*Exercise directions*: Write the listing below out again exactly, though only as far as the line with "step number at", which is included.
= Beginning of Section =
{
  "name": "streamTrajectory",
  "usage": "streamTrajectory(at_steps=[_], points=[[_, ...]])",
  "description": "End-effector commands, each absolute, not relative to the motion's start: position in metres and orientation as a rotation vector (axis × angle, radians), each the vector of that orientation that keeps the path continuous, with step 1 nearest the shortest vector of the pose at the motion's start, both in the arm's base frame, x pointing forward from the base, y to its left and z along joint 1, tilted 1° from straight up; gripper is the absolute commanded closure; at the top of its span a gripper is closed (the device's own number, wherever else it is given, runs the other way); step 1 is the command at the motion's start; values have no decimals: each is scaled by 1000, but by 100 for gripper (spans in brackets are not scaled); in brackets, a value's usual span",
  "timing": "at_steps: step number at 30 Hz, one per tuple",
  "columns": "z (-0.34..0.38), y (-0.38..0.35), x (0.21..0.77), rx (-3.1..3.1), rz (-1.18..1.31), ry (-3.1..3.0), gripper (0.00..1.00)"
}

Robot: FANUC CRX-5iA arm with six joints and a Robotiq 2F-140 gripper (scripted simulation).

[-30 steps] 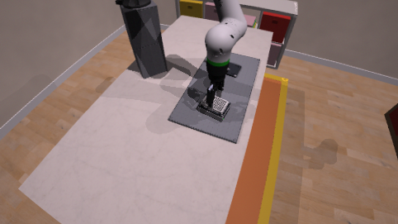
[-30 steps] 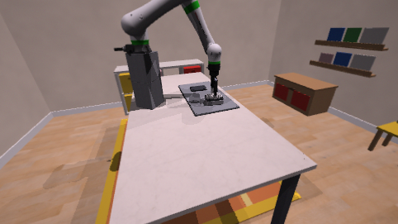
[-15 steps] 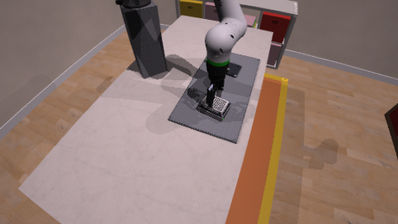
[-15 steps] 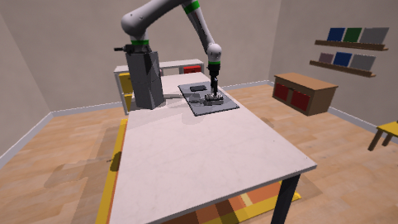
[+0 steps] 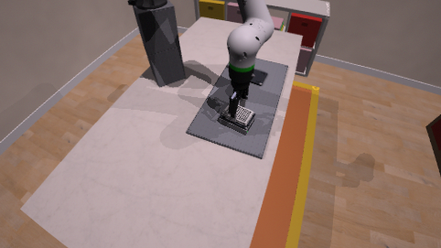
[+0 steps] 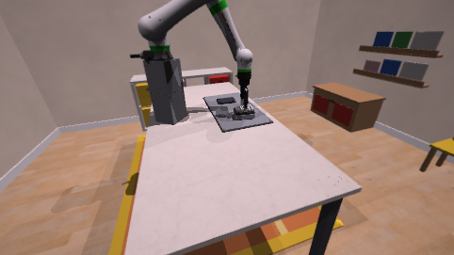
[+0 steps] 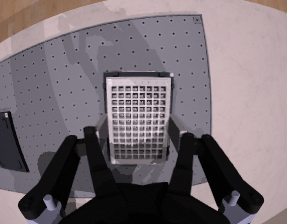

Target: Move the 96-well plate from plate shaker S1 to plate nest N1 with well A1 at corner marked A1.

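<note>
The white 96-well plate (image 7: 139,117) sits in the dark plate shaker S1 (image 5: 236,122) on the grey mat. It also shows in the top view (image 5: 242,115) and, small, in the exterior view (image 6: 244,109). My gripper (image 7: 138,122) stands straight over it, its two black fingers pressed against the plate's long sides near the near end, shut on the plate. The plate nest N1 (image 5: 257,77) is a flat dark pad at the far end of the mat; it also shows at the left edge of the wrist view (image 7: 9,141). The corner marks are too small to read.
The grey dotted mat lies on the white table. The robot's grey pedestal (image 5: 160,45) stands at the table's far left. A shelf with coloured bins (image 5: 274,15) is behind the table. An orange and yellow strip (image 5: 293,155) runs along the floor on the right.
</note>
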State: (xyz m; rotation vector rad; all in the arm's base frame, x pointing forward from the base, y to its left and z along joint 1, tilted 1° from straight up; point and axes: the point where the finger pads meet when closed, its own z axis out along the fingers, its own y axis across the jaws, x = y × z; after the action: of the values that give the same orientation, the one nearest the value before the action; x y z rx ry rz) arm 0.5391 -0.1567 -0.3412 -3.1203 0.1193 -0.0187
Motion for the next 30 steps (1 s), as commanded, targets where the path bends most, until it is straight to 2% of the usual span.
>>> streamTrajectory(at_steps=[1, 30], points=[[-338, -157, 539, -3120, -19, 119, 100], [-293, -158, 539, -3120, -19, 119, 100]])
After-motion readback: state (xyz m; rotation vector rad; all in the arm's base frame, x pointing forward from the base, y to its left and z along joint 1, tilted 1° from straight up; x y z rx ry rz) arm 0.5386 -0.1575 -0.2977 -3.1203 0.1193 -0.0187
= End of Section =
*Response below*:
{
  "name": "streamTrajectory",
  "usage": "streamTrajectory(at_steps=[_], points=[[_, ...]])",
  "description": "End-effector commands, each absolute, not relative to the motion's start: position in metres and orientation as a rotation vector (axis × angle, radians), each the vector of that orientation that keeps the path continuous, with step 1 nearest the shortest vector of the pose at the motion's start, both in the arm's base frame, x pointing forward from the base, y to its left and z along joint 1, tilted 1° from straight up; gripper is the absolute commanded closure; at the top of its span a gripper is closed (the device's own number, wherever else it is given, runs the other way); step 1 is the command at the motion's start; values have no decimals: each is scaled by 1000, but by 100 for gripper (spans in brackets are not scaled); in brackets, a value's usual span",
  "timing": "at_steps: step number at 30 Hz, one per tuple",

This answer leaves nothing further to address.